Kültür Bakanı Ertuğrul Günay ile Çevre ve Şehircilik Bakanı Erdoğan Bayraktar arasında imzalanan "centilmenlik protokolü" ile doğa ve kültür varlıklarını yok etmenin önü biraz daha açıldı.
Tabiat varlıkları ile kültür varlıklarının çakıştığı sit alanlarında hangi koruma kurulunun karar vereceği konusunda Kültür Bakanı Ertuğrul Günay ile Çevre ve Şehircilik Bakanı Erdoğan Bayraktar “centilmenlik protokolü” imzaladı.
Bu protokole göre kültür ve tabiat varlıklarının çakıştığı alanlarda kültür varlığı açısından bölge koruma kurullarının görüşü alındıktan sonra, son söz Çevre ve Şehircilik Bakanlığı’nda kaldı.
Tarihi Likör Fabrikası yok edildi
Yurt gazetesinden Ali Cemal Karabudak’ın haberine göre, anlaşmanın nedeni Şişli Likör Fabrikası’nın yıkımı sırasında iki bakanlığa bağlı iki farklı kurul arasında çıkan anlaşmazlık. Tarihi değere sahip olan ve bahçesinde asırlık çınar ağaçları bulunan Likör Fabrikası’nın yıkımına Kültür Bakanlığı’na Bağlı 2 No’lu Kültür Varlıkları Koruma Kurulu izin vermedi, bunun üzerine devreye giren Çevre ve Şehircilik Bakanlığı’na bağlı “İstanbul Tabiat Varlıkları Komisyonu”, bağlı olduğu bakanlığın genelgesini gerekçe göstererek fabrikanın yıkılmasına ve ağaçların kesilmesine izin veren kararı bir ay içerisinde çıkardı. Çevre ve Şehircilik Bakanlığı hazırladığı genelgede hem doğal hem de tarihi sit alanlarının çakıştığı yerlerde kararı “Tabiat Varlıkları Komisyonu”nun vereceği söyleniyordu.
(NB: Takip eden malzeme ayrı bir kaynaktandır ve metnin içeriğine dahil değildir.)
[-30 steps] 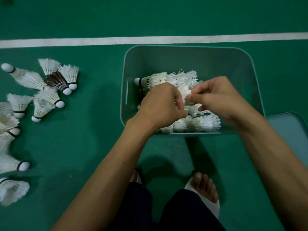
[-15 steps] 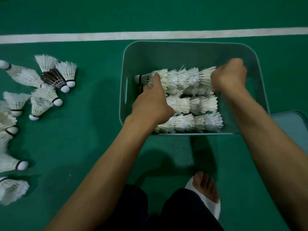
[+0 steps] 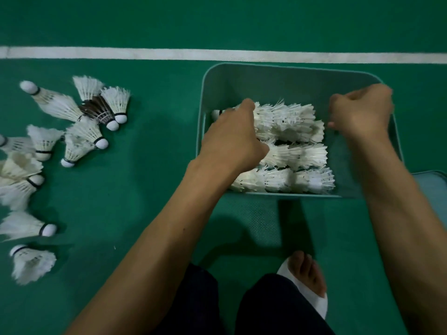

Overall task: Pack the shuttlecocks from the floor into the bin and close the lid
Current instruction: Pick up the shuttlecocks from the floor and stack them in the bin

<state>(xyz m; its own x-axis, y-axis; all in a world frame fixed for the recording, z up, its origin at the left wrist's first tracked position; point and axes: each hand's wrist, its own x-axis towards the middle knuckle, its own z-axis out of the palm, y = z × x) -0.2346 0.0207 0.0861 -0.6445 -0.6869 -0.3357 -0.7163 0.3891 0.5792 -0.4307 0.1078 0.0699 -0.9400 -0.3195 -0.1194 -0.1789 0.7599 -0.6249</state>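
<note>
A grey-green bin [image 3: 290, 71] stands open on the green floor. Inside it, white shuttlecocks [image 3: 297, 153] lie stacked into three rows. My left hand [image 3: 232, 143] lies over the left ends of the upper rows. Its thumb runs along the top row, and its fingers curl down into the feathers round that row's end. My right hand [image 3: 360, 112] is curled into a fist at the right end of the top row, by the bin's right wall, with nothing visible in it. Several loose shuttlecocks [image 3: 82, 139] lie on the floor to the left, one of them dark-feathered [image 3: 96, 110].
The bin's pale blue lid [image 3: 433, 187] lies on the floor at the right edge, beside the bin. A white court line [image 3: 169, 54] runs behind the bin. My foot in a white slipper [image 3: 307, 286] is just in front of the bin.
A second ago both hands pinched a shuttlecock stack together over the bin. They have since spread apart to the two ends of the top row, which now lies in the bin.
</note>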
Böylece tarihi Likör Fabrikası yıkılmış oldu yıkılan alana İsviçreli Viatrans ve Meydanbey şirketlerinin ortaklığıyla inşa edilecek rezidansların temeli atıldı. Ve ortada ne tarihi eser kaldı, ne de asırlık çınar ağaçları.
Tarih ve doğa “centilmence” yağmalanacak!
Yaşanan bu olayın ardından Kültür Bakanı Ertuğrul Günay ile Çevre ve Şehircilik Bakanı Erdoğan Bayraktar “centilmenlik protokolü” imzaladı. Protokole göre kültür varlığının restorasyon , restitüsyon, rölövesi ile ilgili son sözü söyleme hakkı Çevre ve Şehircilik Bakanlığı’na kaldı. Böylece AKP’de bir kural olan yağmacılık kazanırken, Ertuğrul Günay yine yaptığı işin arkasında duramadı.
İki bakanlık tarafından imzalanan protokolde şu ifadeler yer aldı:
-Çakışan alanlara ilişkin başvurular öncelikle kültürel değerler yönünden ilgili koruma bölge kurulunca değerlendirilir. Kültürel açıdan alınan karar ile birlikte doğal değerler açısından da değerlendirme yapılarak koruma bölge komisyonunca nihai karar alınır.
-Doğal sit alanında veya tabiat varlığı parselinde bulunan tescilli kültür varlığının rölöve, restitüsyon, restorasyon, rekonstrüksiyon projeleri, onarımı, tescil, tescil kaydının irdelenmesi vb. gibi doğal değerleri etkilemeyecek şekilde yapının kültür varlığı niteliğinden kaynaklanan müdahalelere yönelik işlemler için nihai karar ilgili koruma bölge kurulunca alınır.
-Çakışan alanlarda kazı, sondaj ve temizlik çalışmalarına yönelik ilgili koruma kurulunca alınacak karar, Kültür ve Turizm Bakanlığı ‘nca verilecek izin doğrultusunda gerçekleştirilir.
-Ören yerleri hariç çakışan alanlarda 2863 sayılı kanunun 13. ve 14. maddeleri kapsamında satış, kiralama, tahsis, devir, intifa hakkı gibi konularda görüş; kültürel değerler açısından Kültür ve Turizm, doğal değerler açısından Çevre Bakanlığı’nca mülkiyet sahibi kuruma iletilir.